Der Qualitätszirkel ist ein zentrales Austauschformat im Projekt DiMaBBS. Er schafft einen Raum, in dem die beteiligten Schulträger ihre Erfahrungen, Fragestellungen und Perspektiven rund um das Digitalisierungsmanagement für berufsbildende Schulen einbringen und miteinander diskutieren können. Ziel ist es, voneinander zu lernen, unterschiedliche Herangehensweisen sichtbar zu machen und gemeinsam neue Impulse für die Weiterentwicklung von Strukturen und Prozessen zu gewinnen.

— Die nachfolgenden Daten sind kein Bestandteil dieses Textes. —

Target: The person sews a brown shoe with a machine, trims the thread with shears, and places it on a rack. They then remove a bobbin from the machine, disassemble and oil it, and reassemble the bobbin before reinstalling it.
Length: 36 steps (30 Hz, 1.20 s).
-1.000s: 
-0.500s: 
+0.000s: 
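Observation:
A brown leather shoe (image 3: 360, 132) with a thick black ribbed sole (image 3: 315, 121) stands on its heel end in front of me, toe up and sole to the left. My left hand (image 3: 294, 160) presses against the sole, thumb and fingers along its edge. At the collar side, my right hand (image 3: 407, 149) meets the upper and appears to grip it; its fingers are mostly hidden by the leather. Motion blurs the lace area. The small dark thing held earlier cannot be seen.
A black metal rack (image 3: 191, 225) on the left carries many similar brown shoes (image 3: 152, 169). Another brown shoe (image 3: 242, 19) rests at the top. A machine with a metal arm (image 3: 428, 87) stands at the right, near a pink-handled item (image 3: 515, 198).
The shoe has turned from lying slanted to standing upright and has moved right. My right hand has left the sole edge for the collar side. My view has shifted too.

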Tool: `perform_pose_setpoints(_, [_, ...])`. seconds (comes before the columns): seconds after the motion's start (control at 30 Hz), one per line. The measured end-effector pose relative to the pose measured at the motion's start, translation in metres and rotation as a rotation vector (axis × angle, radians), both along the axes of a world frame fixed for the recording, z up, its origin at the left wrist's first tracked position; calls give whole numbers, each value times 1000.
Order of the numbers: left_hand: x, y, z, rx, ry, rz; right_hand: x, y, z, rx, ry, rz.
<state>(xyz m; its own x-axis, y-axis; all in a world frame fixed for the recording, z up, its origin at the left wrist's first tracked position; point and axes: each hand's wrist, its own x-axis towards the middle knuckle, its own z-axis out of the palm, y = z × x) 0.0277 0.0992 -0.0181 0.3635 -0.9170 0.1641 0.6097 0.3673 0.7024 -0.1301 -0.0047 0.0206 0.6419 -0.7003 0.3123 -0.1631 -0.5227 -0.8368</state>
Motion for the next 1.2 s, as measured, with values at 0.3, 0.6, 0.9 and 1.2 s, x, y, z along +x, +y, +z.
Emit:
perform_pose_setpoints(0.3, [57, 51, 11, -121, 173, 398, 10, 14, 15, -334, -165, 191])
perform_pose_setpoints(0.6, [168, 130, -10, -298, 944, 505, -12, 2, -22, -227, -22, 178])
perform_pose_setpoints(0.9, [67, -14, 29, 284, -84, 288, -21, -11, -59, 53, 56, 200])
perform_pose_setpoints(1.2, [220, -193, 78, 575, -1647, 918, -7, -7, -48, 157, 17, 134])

Einen besonders wichtigen Beitrag leisteten dabei die teilnehmenden Schulträgervertretungen, die eigene Inputs in die Veranstaltung eingebracht haben. In ihren Praxis-Beiträgen wurde deutlich, mit welchen Herausforderungen, Prioritäten und Entwicklungsthemen sich Schulträger aktuell im Kontext der Digitalisierung berufsbildender Schulen befassen. Gerade diese konkreten Einblicke aus der Praxis machen den Qualitätszirkel zu einem wertvollen Format: Sie eröffnen die Möglichkeit, Erfahrungen zu teilen, Gemeinsamkeiten zu erkennen und voneinander anregende Impulse für die eigene Arbeit mitzunehmen. Hierfür möchten wir uns bei den Schulträgervertretungen ganz herzlich bedanken, dass sich bereit erklärt haben, offen über ihre Herausforderungen und Herangehensweisen zu sprechen.

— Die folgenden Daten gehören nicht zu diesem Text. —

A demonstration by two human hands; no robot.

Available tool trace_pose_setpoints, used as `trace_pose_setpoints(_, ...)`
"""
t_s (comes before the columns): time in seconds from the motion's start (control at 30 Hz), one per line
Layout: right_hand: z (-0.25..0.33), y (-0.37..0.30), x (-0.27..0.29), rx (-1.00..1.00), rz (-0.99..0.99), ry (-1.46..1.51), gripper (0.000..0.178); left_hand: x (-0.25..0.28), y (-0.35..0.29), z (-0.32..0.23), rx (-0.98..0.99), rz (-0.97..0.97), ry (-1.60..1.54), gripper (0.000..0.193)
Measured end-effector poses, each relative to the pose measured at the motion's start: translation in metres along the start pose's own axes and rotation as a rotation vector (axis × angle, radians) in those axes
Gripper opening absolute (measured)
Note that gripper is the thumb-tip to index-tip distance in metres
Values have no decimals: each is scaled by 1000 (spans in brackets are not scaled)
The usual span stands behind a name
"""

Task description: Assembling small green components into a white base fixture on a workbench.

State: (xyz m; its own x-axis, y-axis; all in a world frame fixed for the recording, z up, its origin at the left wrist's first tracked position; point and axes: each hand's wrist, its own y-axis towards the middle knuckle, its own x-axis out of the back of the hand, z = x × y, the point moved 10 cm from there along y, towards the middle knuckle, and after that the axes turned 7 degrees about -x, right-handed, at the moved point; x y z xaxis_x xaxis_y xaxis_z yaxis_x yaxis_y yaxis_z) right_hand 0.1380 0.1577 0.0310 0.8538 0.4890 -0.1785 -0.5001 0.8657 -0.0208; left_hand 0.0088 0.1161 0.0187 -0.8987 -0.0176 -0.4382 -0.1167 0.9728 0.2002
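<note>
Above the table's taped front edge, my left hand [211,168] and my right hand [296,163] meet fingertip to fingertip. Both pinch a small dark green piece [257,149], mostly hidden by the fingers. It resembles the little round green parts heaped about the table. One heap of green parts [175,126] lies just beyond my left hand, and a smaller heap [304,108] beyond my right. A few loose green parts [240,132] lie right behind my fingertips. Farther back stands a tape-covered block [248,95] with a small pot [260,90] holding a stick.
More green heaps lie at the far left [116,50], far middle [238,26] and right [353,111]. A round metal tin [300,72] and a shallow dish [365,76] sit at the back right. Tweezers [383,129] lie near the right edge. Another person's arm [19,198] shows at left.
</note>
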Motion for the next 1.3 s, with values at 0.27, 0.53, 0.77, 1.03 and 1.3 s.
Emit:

Sehr gefreut hat sich das DiMaBBS-Team außerdem über die Teilnahme von Katja Stamm als Vertreterin des Bundesministeriums für Bildung, Familie, Senioren, Frauen und Jugend (BMBFSFJ) sowie von Nina Grüter vom Deutsches Zentrum für Luft- und Raumfahrt e.V. (DLR). Die Einblicke in aktuelle Entwicklungen haben den Austausch zusätzlich bereichert.

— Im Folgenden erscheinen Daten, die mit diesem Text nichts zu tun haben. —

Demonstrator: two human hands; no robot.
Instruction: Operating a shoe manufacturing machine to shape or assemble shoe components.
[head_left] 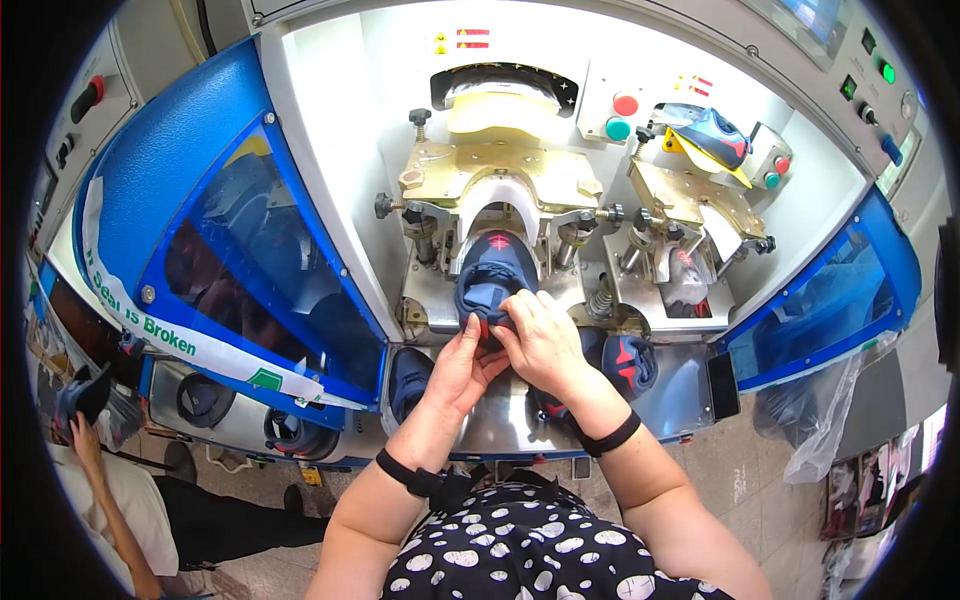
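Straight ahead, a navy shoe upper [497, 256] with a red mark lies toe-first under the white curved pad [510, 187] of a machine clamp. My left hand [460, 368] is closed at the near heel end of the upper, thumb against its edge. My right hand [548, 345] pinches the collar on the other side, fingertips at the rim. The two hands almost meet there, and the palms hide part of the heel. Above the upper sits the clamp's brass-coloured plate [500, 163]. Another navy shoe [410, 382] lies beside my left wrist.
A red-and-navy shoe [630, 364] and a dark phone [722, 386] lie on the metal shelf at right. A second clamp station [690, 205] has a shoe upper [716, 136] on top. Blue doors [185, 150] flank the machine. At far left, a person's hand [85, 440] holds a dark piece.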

Ein weiterer inhaltlicher Impuls kam von Dr. Martin Bittner von der FAU Erlangen-Nürnberg zur übergeordneten Studie Meta_Struktur. Auch dieser Beitrag hat den Blick über die konkrete Projektarbeit hinaus geweitet und neue Denkanstöße gegeben.
Wir hoffen, dass die beteiligten Schulträger aus den Beiträgen und Diskussionen hilfreiche Impulse voneinander mitnehmen konnten und der gemeinsame Austausch wichtige Anregungen für die weitere Arbeit im Kontext des Digitalisierungsmanagements liefert.